[llvm-branch-commits] [clang] [Clang][CodeGen] Implement code generation for __builtin_infer_alloc_token() (PR #156842)
Marco Elver via llvm-branch-commits
llvm-branch-commits at lists.llvm.org
Fri Oct 17 11:15:05 PDT 2025
https://github.com/melver updated https://github.com/llvm/llvm-project/pull/156842
>From 019499fd0f441ee14e71392f6d1b1219734163a3 Mon Sep 17 00:00:00 2001
From: Marco Elver <elver at google.com>
Date: Wed, 15 Oct 2025 15:13:27 +0200
Subject: [PATCH] force rebase
---
clang/docs/AllocToken.rst | 43 ++++++++---
clang/docs/ReleaseNotes.rst | 3 +
clang/lib/CodeGen/BackendUtil.cpp | 28 ++++---
clang/lib/CodeGen/CGBuiltin.cpp | 9 +++
clang/test/CodeGen/lto-newpm-pipeline.c | 8 +-
clang/test/CodeGenCXX/alloc-token-builtin.cpp | 77 +++++++++++++++++++
6 files changed, 146 insertions(+), 22 deletions(-)
create mode 100644 clang/test/CodeGenCXX/alloc-token-builtin.cpp
diff --git a/clang/docs/AllocToken.rst b/clang/docs/AllocToken.rst
index b65e18ccfa967..1a740e5e22c29 100644
--- a/clang/docs/AllocToken.rst
+++ b/clang/docs/AllocToken.rst
@@ -49,6 +49,39 @@ change or removal. These may (experimentally) be selected with ``-Xclang
* ``increment``: This mode assigns a simple, incrementally increasing token ID
to each allocation site.
+The following command-line options affect generated token IDs:
+
+* ``-falloc-token-max=<N>``
+ Configures the maximum number of tokens. No max by default (tokens bounded
+ by ``SIZE_MAX``).
+
+Querying Token IDs with ``__builtin_infer_alloc_token``
+=======================================================
+
+For use cases where the token ID must be known at compile time, Clang provides
+a builtin function:
+
+.. code-block:: c
+
+ size_t __builtin_infer_alloc_token(<args>, ...);
+
+This builtin returns the token ID inferred from its argument expressions, which
+mirror arguments normally passed to any allocation function.
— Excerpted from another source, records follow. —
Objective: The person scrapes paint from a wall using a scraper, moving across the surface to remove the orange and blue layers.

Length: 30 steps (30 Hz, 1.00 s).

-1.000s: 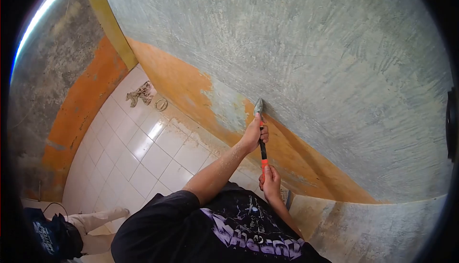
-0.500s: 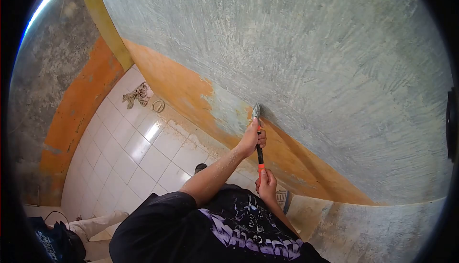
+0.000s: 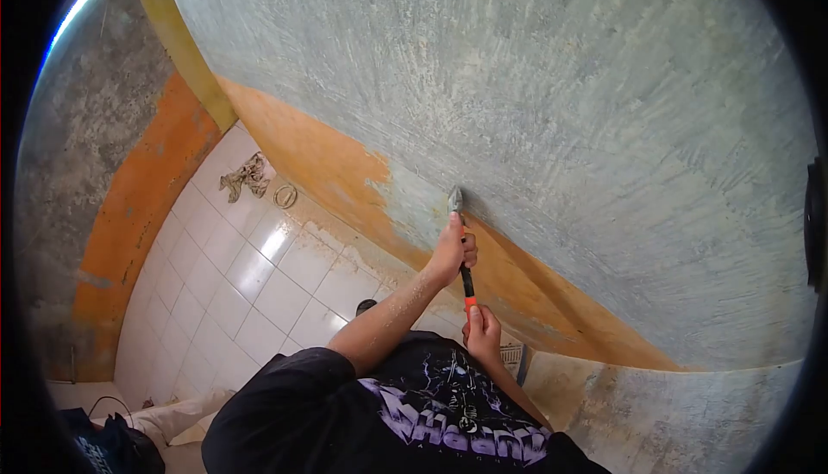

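My left hand (image 3: 448, 251) is wrapped around the upper handle of a long scraper (image 3: 468, 282) with a black and orange handle. Lower down, the fingers of my right hand (image 3: 483, 334) close around its orange end. The scraper's metal head (image 3: 455, 198) rests against the wall, where grey-blue surface (image 3: 552, 146) meets the lower orange paint (image 3: 310, 142). Around the head is a pale patch (image 3: 414, 202) with the orange gone. Pale dust speckles my left forearm.
White floor tiles (image 3: 228, 276) have pale debris along the wall's foot. A crumpled rag (image 3: 246, 178) and a ring-shaped coil (image 3: 285, 195) lie there. A floor grate (image 3: 511, 355) is by my right arm. Another person's light-coloured leg (image 3: 185, 418) shows at lower left.
The scraper's head has shifted slightly left along the wall, with my left hand following. A bit of orange beside the head now looks pale. My right hand keeps nearly the same place.
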Each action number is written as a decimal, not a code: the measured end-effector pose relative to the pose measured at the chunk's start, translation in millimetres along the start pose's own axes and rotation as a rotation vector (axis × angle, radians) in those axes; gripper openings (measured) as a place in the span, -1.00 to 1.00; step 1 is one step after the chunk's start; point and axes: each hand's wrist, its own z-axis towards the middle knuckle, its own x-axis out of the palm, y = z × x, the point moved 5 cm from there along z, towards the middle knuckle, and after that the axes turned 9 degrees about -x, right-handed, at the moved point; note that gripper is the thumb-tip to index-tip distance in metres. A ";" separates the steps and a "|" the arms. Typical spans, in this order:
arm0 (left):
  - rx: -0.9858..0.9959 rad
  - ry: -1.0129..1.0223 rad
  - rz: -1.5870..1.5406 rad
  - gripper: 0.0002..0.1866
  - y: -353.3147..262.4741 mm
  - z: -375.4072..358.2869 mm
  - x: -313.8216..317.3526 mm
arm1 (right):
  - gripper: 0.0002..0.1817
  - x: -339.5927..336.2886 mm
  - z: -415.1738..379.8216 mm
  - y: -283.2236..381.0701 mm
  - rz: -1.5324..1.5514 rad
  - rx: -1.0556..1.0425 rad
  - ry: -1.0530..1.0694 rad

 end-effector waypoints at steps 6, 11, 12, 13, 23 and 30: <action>0.031 -0.037 -0.065 -0.51 -37.6 6.9 -24.9 | -0.69 29.9 28.9 11.2 0.033 0.010 0.093; 0.020 -0.014 -0.071 -0.52 -25.0 2.1 -16.1 | -0.70 18.0 20.9 2.6 0.077 0.067 0.094; 0.011 -0.001 -0.066 -0.52 -19.4 0.4 -12.7 | -0.70 12.4 16.9 -1.8 0.067 0.081 0.075; 0.003 0.012 -0.064 -0.52 -12.5 -1.3 -9.4 | -0.70 6.3 10.9 -6.2 0.057 0.095 0.053; -0.071 0.084 -0.036 -0.53 39.1 -8.1 24.7 | -0.69 -37.6 -29.7 -16.8 0.028 0.079 -0.078; -0.070 0.088 -0.029 -0.52 42.0 -6.2 23.3 | -0.69 -37.3 -28.3 -17.6 0.018 0.080 -0.059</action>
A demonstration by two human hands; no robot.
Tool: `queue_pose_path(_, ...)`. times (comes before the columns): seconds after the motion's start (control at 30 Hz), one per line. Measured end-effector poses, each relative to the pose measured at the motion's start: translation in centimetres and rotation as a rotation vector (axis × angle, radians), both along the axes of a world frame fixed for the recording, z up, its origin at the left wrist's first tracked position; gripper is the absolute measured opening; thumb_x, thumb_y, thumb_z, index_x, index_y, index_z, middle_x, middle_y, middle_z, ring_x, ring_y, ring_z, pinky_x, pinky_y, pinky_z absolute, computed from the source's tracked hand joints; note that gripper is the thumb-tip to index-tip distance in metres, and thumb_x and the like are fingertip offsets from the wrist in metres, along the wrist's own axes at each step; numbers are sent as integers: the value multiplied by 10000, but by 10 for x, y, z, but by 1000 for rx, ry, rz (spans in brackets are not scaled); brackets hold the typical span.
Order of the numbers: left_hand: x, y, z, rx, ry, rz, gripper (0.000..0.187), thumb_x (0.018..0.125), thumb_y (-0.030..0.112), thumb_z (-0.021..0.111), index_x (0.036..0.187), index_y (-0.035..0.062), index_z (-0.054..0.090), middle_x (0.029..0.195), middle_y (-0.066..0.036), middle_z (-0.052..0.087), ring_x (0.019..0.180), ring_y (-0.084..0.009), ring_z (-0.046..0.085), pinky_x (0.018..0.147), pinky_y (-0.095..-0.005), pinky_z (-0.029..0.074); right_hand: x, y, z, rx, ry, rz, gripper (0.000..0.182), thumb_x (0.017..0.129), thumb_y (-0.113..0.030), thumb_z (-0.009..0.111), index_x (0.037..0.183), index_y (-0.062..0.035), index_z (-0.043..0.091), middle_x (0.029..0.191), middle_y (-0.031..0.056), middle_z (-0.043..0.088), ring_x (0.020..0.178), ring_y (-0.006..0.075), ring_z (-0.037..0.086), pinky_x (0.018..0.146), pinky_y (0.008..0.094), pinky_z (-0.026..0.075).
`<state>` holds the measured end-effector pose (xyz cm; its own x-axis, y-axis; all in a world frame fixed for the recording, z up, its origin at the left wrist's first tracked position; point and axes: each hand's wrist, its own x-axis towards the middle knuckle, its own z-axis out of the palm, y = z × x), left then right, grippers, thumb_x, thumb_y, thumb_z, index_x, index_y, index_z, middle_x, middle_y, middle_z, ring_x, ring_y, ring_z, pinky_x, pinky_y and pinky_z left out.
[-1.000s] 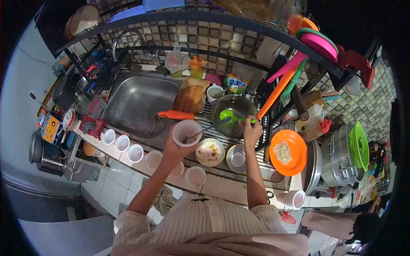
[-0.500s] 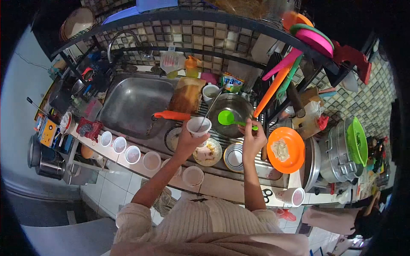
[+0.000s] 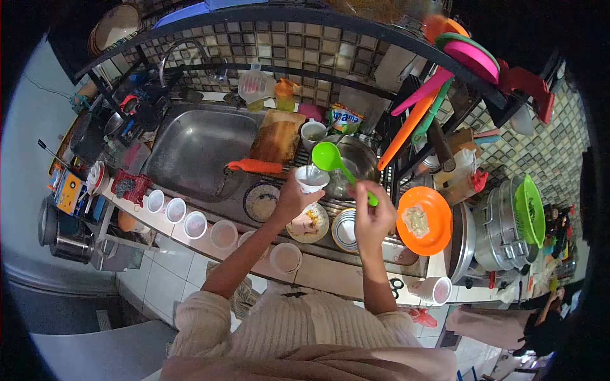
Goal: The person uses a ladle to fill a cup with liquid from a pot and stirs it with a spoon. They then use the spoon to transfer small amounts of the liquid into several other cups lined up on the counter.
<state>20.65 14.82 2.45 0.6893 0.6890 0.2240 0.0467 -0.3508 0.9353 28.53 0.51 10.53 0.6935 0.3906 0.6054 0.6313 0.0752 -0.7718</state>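
Observation:
In my left hand point(image 3: 292, 202) is a small white plastic cup point(image 3: 311, 180), held upright over the counter. My right hand point(image 3: 373, 213) grips the handle of a green ladle point(image 3: 327, 157), whose bowl is tilted over the cup's rim. Behind them stands a metal pot point(image 3: 356, 159), partly hidden by the ladle and hand. Below the cup lie a plate with food scraps point(image 3: 309, 223) and a bowl with a blue-striped rim point(image 3: 345, 228). An orange plate point(image 3: 438, 219) holding a pale, soft-looking food point(image 3: 416, 221) is right of my right hand.
Several cups point(image 3: 196, 225) line the counter's front edge. A stack of cups point(image 3: 438, 290) lies beside black scissors point(image 3: 396, 287). The sink point(image 3: 197, 152) is at left, with a cutting board point(image 3: 278, 136) and an orange-handled tool point(image 3: 255, 166) nearby. A black rack point(image 3: 286, 25) runs overhead.
The green ladle has risen from the pot and moved left to the cup, its bowl now tilted. My left hand has brought the cup slightly right and up.

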Motion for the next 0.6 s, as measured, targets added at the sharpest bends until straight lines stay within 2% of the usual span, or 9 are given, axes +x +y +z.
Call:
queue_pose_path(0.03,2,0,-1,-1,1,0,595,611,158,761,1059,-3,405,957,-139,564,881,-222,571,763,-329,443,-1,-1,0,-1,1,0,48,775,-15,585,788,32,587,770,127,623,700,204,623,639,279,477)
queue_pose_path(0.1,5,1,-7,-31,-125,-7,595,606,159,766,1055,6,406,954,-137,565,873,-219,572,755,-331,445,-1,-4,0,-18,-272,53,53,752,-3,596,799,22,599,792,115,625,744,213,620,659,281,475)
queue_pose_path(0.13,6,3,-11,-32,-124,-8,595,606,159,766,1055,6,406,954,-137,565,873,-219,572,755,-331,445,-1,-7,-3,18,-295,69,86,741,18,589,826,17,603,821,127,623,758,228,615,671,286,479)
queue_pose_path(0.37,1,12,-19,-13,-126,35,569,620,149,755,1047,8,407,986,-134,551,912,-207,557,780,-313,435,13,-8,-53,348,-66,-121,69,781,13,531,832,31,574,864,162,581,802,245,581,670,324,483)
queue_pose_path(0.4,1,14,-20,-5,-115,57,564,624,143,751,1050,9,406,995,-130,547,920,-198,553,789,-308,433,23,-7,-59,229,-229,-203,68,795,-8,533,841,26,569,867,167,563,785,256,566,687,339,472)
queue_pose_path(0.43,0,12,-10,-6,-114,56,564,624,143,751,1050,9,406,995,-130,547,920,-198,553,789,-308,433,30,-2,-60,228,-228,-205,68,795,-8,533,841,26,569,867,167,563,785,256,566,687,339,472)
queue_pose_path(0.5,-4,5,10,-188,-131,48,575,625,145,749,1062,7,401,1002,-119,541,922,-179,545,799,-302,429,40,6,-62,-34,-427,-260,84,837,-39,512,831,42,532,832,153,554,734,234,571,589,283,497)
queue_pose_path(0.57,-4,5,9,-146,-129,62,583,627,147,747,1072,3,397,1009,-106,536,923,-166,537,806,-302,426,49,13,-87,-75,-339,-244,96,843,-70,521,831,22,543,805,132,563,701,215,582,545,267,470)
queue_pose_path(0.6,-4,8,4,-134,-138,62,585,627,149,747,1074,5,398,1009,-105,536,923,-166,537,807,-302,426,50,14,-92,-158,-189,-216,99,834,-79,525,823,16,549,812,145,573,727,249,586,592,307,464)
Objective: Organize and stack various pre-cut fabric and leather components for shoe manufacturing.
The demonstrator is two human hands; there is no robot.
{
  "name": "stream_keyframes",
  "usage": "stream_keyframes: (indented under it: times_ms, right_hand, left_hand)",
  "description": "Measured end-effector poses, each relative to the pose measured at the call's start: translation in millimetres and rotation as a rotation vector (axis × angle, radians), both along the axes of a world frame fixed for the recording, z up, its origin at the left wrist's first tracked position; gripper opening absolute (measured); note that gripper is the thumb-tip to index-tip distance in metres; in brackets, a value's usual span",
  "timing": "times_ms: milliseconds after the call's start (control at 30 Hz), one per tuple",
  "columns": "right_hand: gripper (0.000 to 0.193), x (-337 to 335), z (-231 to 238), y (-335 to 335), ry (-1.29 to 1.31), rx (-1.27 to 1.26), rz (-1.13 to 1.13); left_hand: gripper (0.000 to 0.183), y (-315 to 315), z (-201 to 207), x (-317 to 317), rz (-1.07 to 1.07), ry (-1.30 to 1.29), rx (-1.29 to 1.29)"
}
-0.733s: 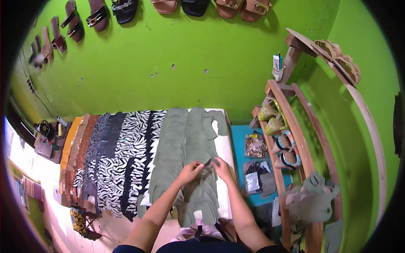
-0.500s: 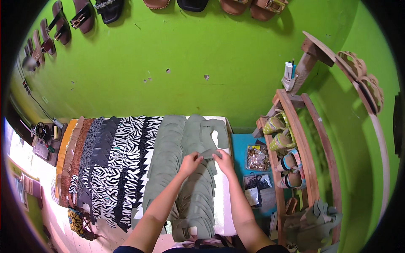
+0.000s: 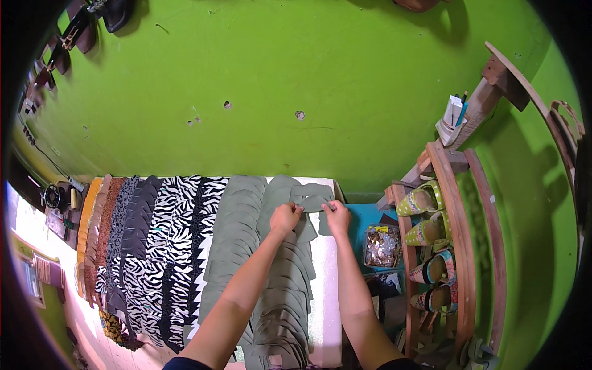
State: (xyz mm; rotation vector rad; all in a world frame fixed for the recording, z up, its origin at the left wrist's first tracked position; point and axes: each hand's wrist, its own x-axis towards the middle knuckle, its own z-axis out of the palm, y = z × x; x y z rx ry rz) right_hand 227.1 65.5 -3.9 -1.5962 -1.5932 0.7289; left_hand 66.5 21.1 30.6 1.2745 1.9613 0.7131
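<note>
My left hand point(image 3: 285, 220) and my right hand point(image 3: 337, 218) pinch the two ends of a grey-green curved cut piece point(image 3: 313, 203), thin and flat like shoe-upper material. It is stretched between them over the far right end of the table. Under and beside my hands, similar grey-green pieces overlap in two long rows, a left row point(image 3: 231, 240) and a right row point(image 3: 283, 308). Another such piece lies partly hidden beyond the held one. To the right of the rows shows the white tabletop point(image 3: 325, 290).
Overlapping zebra-patterned pieces point(image 3: 179, 213) and brown and orange ones point(image 3: 92, 209) cover the table's left. At right, a wooden rack point(image 3: 453, 246) carries patterned sandals point(image 3: 425, 200). A plastic box point(image 3: 382, 245) of shiny bits sits on a blue surface. The green wall point(image 3: 271, 142) stands behind.
Both hands have moved slightly farther away with the grey-green piece, toward the table's far edge. The right hand has turned a little. The whole view has shifted, with less wall-hung footwear showing.
</note>
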Motion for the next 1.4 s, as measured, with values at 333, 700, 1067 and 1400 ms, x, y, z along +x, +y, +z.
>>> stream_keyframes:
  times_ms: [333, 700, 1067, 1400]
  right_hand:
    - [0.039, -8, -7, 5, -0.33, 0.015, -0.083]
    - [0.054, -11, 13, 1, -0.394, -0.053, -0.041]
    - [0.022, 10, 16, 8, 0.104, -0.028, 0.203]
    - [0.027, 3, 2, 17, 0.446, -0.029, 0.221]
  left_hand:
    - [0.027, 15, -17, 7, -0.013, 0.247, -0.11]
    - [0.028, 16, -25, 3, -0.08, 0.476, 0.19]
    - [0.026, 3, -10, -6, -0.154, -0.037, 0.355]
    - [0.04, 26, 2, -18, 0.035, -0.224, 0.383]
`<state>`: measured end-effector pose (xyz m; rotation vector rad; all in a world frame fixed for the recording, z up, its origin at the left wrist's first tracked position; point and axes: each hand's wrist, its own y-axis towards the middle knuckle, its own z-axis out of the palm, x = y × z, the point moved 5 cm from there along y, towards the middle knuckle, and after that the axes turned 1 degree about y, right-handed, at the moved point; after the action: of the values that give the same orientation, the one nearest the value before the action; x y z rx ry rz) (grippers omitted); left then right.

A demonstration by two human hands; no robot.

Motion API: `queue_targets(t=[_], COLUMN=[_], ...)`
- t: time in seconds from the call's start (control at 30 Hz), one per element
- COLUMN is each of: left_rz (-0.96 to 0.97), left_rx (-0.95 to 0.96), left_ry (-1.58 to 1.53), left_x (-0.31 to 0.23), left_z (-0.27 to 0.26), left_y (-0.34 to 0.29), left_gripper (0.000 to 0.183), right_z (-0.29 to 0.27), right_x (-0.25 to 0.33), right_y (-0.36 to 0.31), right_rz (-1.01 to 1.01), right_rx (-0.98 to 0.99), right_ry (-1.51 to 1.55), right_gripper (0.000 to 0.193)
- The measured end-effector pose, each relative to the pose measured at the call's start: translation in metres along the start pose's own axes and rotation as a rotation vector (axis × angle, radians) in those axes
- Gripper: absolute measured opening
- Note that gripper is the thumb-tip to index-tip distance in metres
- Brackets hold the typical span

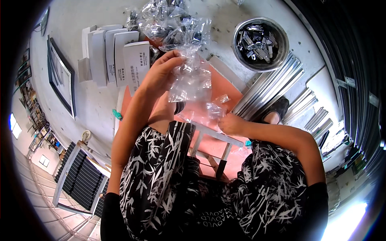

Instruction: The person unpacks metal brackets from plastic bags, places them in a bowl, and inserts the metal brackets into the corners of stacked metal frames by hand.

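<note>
Parts are left in the bowl, filled bags heaped leftward, clear plastic pinched by the left hand (right hand's grip unclear).

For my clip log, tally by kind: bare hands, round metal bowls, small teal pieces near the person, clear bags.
Hands: 2 (left hand, right hand)
Round metal bowl: 1
Small teal pieces: 2
Clear bags: too overlapped to count
Total: 5, bags left out

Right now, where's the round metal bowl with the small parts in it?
In the head view, the metal bowl is at upper right, on the floor, beyond your right hand and beside the upper ends of the long silver strips.
</note>
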<state>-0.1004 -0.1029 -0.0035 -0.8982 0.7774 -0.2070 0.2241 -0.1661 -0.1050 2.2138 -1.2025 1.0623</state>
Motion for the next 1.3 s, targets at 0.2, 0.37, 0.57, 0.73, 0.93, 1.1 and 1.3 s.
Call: queue_targets(t=[0.2, 0.37, 0.57, 0.73, 0.93, 1.1, 1.3], left_rz=[-0.171, 0.001, -0.022, -0.089, -0.068, -0.01, -0.021], left_rx=[0.15, 0.382, 0.393, 0.411, 0.346, 0.447, 0.53], left_ry=[-0.33, -0.211, -0.27, -0.349, -0.283, -0.259, -0.415], left_x=[0.018, -0.004, -0.001, 0.006, 0.007, 0.002, 0.007], left_z=[0.003, 0.035, 0.042, 0.029, 0.033, 0.037, 0.027], left_y=[0.01, 0.001, 0.006, 0.004, 0.011, 0.008, 0.012], left_gripper=[0.035, 0.055, 0.056, 0.056, 0.059, 0.059, 0.062], right_z=[-0.04, -0.072, -0.084, -0.073, -0.08, -0.055, -0.085], right_x=[-0.009, -0.013, 0.009, 0.015, 0.017, 0.007, 0.014], right_y=[0.01, 0.02, 0.013, 0.014, 0.013, 0.008, 0.01], right_rz=[0.323, 0.641, 0.482, 0.364, 0.31, 0.379, 0.31], right_rx=[-0.105, 0.07, 0.043, 0.045, 0.328, 0.238, 0.083], right_ry=[0.079, 0.375, 0.25, 0.16, 0.217, 0.265, 0.118], right_gripper=[0.015, 0.021, 0.014, 0.012, 0.027, 0.027, 0.01])
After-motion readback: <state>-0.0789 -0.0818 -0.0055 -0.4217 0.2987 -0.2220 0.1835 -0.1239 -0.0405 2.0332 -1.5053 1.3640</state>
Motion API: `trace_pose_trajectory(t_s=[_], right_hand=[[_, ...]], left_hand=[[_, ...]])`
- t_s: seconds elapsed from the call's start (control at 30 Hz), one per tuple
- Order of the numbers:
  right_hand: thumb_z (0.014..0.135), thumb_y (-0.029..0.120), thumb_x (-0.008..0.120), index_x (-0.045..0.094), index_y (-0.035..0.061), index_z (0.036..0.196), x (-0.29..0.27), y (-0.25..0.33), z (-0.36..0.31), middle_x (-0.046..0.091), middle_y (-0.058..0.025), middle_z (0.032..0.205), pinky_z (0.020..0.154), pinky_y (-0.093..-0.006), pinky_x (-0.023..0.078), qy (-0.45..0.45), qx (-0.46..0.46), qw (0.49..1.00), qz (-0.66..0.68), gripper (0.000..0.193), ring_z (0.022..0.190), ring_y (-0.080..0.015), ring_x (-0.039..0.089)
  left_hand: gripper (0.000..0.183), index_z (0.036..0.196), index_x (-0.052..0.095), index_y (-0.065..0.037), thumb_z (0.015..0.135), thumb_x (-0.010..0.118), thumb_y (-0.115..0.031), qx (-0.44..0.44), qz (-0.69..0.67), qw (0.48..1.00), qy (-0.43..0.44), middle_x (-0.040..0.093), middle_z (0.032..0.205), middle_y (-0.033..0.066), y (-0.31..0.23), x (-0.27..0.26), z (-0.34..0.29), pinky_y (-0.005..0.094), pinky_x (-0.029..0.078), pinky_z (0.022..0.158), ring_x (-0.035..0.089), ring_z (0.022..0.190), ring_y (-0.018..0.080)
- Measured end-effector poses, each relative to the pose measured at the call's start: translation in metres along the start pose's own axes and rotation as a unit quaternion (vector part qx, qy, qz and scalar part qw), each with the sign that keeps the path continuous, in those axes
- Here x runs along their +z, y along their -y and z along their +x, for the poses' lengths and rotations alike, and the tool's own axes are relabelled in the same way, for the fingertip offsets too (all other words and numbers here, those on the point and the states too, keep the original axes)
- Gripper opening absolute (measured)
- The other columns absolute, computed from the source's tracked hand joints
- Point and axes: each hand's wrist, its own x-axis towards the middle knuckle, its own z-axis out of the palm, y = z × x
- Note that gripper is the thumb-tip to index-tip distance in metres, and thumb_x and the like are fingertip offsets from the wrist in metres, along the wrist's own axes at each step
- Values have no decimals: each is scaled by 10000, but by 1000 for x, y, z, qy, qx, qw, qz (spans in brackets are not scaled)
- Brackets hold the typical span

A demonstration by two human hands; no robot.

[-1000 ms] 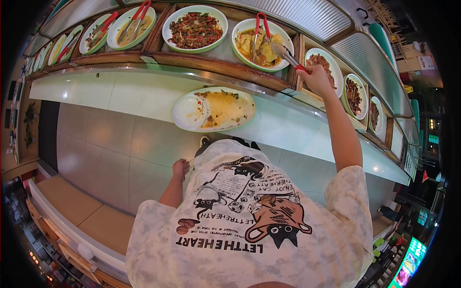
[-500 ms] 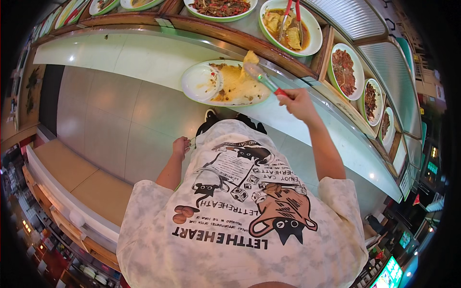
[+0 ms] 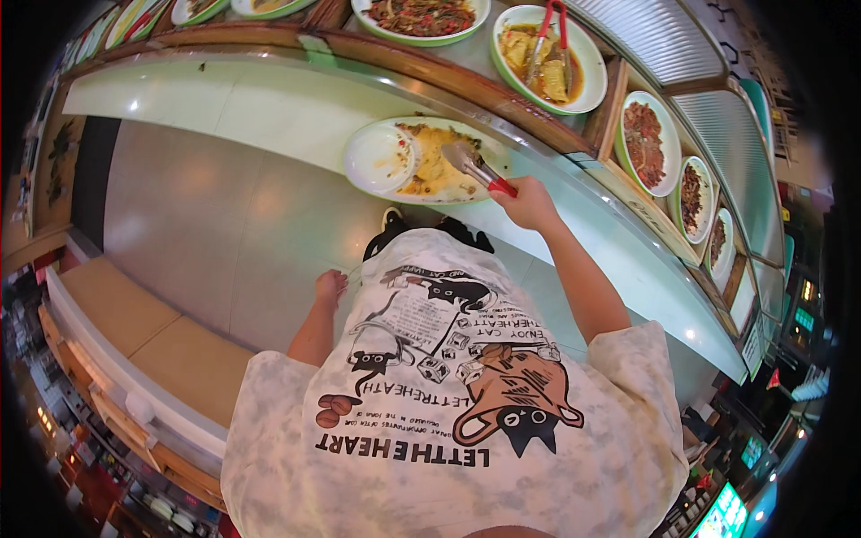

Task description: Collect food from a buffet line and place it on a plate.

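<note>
Right hand has its fingers wrapped round some red-handled metal tongs, the heads over the saucy right part of the oval white plate on the tabletop (can't tell if they're touching the sauce). Left hand hangs nearer the body than the plate, loosely curled, can't tell if it's holding anything, and a bowl of yellow pieces sits beyond the plate's right end.
</note>
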Motion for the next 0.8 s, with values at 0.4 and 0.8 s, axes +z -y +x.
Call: trace_pose_trajectory(t_s=[0.4,0.8], right_hand=[[735,299,605,616,3,826,-158,-16,12,591,-189,682,628,-375,448,-129,28,986,-105,310,687,-303,596],[738,354,587,536,-49,938,-152,5,66,588,-210,904,717,-400,452,-97,85,952,-279,453,853,-331,574]], left_hand=[[166,874,548,-84,768,469,-185,-8,15,1000,6,586,750,22,-18,10,15,270,411,565,534,634,125],[87,767,523,-65,765,477,-138,-12,50,999,13,544,648,26,14,-4,10,227,382,437,508,516,114]])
The argument
+expressions are **unevaluated**, so it can be used with expressions that would
+have side effects without any runtime impact.
+
+For example, it can be used as follows:
+
+.. code-block:: c
+
+ struct MyType { ... };
+ void *__partition_alloc(size_t size, size_t partition);
+ #define partition_alloc(...) __partition_alloc(__VA_ARGS__, __builtin_infer_alloc_token(__VA_ARGS__))
+
+ void foo(void) {
+ MyType *x = partition_alloc(sizeof(*x));
+ }
+
Allocation Token Instrumentation
================================
@@ -70,16 +103,6 @@ example:
// Instrumented:
ptr = __alloc_token_malloc(size, <token id>);
-The following command-line options affect generated token IDs:
-
-* ``-falloc-token-max=<N>``
- Configures the maximum number of tokens. No max by default (tokens bounded
- by ``SIZE_MAX``).
-
- .. code-block:: console
-
- % clang++ -fsanitize=alloc-token -falloc-token-max=512 example.cc
-
Runtime Interface
-----------------
diff --git a/clang/docs/ReleaseNotes.rst b/clang/docs/ReleaseNotes.rst
index db2b0f6fd5027..5bd3a071ee33e 100644
--- a/clang/docs/ReleaseNotes.rst
+++ b/clang/docs/ReleaseNotes.rst
@@ -268,6 +268,9 @@ Non-comprehensive list of changes in this release
allocator-level heap organization strategies. A feature to instrument all
allocation functions with a token ID can be enabled via the
``-fsanitize=alloc-token`` flag.
+- A builtin ``__builtin_infer_alloc_token(<args>, ...)`` is provided to allow
+ compile-time querying of allocation token IDs, where the builtin arguments
+ mirror those normally passed to an allocation function.
New Compiler Flags
------------------
diff --git a/clang/lib/CodeGen/BackendUtil.cpp b/clang/lib/CodeGen/BackendUtil.cpp
index 23ad11ac9f792..2be61f2479e44 100644
--- a/clang/lib/CodeGen/BackendUtil.cpp
+++ b/clang/lib/CodeGen/BackendUtil.cpp
@@ -803,16 +803,6 @@ static void addSanitizers(const Triple &TargetTriple,
MPM.addPass(DataFlowSanitizerPass(LangOpts.NoSanitizeFiles,
PB.getVirtualFileSystemPtr()));
}
-
- if (LangOpts.Sanitize.has(SanitizerKind::AllocToken)) {
- if (Level == OptimizationLevel::O0) {
- // The default pass builder only infers libcall function attrs when
- // optimizing, so we insert it here because we need it for accurate
- // memory allocation function detection.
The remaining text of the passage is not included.